THE PROBLEM — Lines from the top of the entries down to the line with "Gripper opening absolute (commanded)" must be set down exactly as they stand, with both ends retained.

(Data items)

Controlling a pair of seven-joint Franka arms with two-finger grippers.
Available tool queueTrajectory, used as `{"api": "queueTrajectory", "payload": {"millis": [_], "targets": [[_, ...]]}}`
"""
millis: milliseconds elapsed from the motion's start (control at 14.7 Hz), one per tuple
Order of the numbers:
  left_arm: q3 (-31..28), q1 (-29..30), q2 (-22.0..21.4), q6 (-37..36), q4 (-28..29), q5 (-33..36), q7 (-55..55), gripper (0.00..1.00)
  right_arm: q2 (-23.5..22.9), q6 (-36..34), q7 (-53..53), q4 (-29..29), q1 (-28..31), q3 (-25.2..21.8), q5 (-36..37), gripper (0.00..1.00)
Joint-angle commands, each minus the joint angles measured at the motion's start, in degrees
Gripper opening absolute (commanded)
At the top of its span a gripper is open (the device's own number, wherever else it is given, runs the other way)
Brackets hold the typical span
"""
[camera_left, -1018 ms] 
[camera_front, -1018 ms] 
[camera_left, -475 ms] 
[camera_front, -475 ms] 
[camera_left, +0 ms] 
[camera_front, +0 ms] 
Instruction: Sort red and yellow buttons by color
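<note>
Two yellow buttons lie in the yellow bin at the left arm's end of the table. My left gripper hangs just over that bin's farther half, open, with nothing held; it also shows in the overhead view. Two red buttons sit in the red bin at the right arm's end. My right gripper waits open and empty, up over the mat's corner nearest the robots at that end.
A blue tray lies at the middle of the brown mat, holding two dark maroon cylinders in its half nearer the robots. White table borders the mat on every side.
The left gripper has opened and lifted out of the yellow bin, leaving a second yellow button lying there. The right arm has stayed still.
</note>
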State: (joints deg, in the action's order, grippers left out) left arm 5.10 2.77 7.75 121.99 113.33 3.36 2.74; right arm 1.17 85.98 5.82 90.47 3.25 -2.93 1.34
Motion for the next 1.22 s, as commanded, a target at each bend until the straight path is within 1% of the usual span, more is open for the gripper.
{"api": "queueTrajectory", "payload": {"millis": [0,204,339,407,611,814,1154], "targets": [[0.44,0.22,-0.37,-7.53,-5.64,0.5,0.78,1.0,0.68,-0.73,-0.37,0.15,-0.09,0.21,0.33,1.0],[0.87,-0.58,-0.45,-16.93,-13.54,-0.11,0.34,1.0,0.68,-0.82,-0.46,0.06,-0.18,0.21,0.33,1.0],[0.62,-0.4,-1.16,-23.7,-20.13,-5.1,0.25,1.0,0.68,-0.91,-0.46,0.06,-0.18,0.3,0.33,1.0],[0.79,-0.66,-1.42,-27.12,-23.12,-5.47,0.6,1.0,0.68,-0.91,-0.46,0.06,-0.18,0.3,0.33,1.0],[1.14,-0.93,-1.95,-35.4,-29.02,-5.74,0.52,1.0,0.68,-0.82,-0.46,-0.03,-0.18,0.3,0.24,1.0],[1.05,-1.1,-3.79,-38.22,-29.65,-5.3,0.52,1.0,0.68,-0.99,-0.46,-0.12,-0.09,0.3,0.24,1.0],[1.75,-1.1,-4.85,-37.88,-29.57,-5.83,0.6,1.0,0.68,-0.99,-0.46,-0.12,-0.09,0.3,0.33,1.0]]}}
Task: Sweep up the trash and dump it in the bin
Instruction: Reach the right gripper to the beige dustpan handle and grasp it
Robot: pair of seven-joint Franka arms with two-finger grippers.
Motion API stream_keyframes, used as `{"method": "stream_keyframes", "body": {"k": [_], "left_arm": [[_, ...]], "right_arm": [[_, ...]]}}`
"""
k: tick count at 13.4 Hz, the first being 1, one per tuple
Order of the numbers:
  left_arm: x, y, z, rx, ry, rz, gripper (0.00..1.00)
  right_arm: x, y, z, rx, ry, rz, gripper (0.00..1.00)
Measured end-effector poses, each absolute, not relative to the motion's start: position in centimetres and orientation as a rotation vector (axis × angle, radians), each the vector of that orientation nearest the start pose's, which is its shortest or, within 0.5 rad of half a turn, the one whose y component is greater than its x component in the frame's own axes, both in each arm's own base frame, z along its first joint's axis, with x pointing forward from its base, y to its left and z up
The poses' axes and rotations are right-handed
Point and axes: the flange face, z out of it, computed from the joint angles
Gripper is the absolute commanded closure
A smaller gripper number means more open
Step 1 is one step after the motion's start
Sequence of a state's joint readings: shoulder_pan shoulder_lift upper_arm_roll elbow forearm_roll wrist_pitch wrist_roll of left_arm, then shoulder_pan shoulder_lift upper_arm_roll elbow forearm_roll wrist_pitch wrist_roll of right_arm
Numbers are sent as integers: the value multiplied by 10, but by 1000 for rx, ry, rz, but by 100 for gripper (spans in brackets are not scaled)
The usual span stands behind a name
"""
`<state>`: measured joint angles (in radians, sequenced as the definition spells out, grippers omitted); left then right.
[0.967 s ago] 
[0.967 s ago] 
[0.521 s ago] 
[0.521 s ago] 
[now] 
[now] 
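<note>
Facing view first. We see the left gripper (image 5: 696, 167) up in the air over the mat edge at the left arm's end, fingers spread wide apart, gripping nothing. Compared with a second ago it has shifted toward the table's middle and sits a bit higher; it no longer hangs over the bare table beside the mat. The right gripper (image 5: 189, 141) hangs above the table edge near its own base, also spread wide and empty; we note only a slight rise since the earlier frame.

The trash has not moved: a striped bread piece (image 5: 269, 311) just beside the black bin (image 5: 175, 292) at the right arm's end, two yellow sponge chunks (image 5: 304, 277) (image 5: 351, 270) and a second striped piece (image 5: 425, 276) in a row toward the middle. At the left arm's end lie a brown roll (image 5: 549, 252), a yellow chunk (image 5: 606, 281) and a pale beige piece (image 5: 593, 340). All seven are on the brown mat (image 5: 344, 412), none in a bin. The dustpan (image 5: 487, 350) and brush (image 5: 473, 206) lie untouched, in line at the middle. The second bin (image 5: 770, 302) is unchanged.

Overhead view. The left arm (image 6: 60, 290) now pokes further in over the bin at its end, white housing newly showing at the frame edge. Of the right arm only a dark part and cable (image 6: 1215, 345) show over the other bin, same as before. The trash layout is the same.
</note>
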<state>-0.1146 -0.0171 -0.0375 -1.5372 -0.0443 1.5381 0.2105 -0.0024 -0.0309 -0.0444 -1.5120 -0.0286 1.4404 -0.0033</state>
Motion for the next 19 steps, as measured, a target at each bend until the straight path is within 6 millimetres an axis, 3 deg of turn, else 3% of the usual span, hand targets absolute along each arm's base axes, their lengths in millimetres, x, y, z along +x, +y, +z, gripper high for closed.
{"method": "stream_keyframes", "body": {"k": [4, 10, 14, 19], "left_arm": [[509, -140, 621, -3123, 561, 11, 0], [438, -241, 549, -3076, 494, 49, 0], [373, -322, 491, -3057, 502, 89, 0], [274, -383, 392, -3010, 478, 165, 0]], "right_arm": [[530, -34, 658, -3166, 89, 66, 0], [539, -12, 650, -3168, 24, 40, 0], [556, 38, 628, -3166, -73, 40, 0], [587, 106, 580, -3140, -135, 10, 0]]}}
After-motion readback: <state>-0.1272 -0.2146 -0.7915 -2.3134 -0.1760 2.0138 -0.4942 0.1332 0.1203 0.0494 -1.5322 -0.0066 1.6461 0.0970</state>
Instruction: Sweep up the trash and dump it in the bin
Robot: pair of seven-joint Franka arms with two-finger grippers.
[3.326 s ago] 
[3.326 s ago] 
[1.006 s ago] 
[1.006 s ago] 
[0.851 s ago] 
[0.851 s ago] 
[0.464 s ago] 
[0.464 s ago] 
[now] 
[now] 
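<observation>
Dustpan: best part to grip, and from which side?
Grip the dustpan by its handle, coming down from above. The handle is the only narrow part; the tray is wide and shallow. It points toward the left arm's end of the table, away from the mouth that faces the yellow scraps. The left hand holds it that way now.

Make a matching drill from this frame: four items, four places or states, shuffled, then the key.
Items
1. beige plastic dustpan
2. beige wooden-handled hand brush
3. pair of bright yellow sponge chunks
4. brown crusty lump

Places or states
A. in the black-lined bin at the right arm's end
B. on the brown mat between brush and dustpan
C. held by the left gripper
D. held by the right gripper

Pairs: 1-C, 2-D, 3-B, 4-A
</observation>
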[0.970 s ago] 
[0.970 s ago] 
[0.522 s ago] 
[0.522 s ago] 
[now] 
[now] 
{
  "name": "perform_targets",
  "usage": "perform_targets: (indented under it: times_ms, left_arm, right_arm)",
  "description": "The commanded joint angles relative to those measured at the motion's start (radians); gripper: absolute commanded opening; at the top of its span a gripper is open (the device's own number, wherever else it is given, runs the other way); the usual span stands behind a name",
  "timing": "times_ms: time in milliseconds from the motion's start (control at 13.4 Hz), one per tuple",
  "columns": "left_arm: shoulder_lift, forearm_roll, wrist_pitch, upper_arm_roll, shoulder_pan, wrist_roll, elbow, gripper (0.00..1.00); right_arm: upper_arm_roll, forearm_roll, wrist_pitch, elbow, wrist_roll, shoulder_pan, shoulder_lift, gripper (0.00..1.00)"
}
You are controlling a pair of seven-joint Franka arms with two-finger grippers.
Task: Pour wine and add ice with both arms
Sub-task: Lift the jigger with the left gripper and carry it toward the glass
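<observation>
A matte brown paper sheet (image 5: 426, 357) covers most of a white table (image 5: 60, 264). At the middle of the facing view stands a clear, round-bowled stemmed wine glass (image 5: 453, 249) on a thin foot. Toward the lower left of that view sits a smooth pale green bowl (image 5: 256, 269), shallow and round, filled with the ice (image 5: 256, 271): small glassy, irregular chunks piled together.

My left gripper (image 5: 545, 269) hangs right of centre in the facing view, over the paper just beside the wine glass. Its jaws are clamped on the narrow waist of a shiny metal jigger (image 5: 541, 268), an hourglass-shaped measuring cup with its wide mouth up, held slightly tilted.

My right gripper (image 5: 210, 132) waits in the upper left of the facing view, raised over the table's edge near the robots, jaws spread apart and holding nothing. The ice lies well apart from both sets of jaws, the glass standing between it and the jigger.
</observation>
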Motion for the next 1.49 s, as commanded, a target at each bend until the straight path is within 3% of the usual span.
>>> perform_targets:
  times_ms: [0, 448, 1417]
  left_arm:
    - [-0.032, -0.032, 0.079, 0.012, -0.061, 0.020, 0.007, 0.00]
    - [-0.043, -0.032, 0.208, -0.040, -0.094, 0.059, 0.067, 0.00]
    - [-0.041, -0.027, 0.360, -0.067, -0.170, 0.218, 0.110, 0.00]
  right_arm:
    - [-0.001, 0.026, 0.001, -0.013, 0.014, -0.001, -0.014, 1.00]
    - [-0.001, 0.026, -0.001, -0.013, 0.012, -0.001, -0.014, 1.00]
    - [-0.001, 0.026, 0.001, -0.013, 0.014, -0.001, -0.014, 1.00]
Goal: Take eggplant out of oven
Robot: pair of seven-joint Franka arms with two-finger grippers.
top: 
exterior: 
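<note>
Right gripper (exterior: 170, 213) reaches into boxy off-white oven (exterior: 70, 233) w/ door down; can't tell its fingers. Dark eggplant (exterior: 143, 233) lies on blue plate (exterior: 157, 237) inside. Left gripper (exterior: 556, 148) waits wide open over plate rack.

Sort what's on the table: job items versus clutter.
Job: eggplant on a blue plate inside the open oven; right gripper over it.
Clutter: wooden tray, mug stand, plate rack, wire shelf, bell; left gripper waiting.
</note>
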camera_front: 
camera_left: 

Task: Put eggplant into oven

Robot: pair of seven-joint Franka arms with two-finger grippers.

OUTPUT BELOW —
Controlling a pair of seven-joint Franka arms with two-finger grippers.
Available tool queueTrajectory, used as `{"api": "queueTrajectory", "payload": {"millis": [_], "targets": [[_, ...]]}}`
"""
millis: milliseconds elapsed from the motion's start (control at 14.7 Hz), one per tuple
Order of the numbers:
  left_arm: q3 (-31..28), q1 (-29..30), q2 (-22.0..21.4), q6 (-37..36), q4 (-28..29), q5 (-33..36), q7 (-55..55), gripper (0.00..1.00)
  right_arm: q2 (-23.5..22.9), q6 (-36..34), q7 (-53..53), q4 (-29..29), q1 (-28..31), q3 (-25.2..21.8), q5 (-36..37), gripper (0.00..1.00)
Joint-angle commands, each minus the joint angles measured at the motion's start, in degrees
Gripper opening absolute (commanded)

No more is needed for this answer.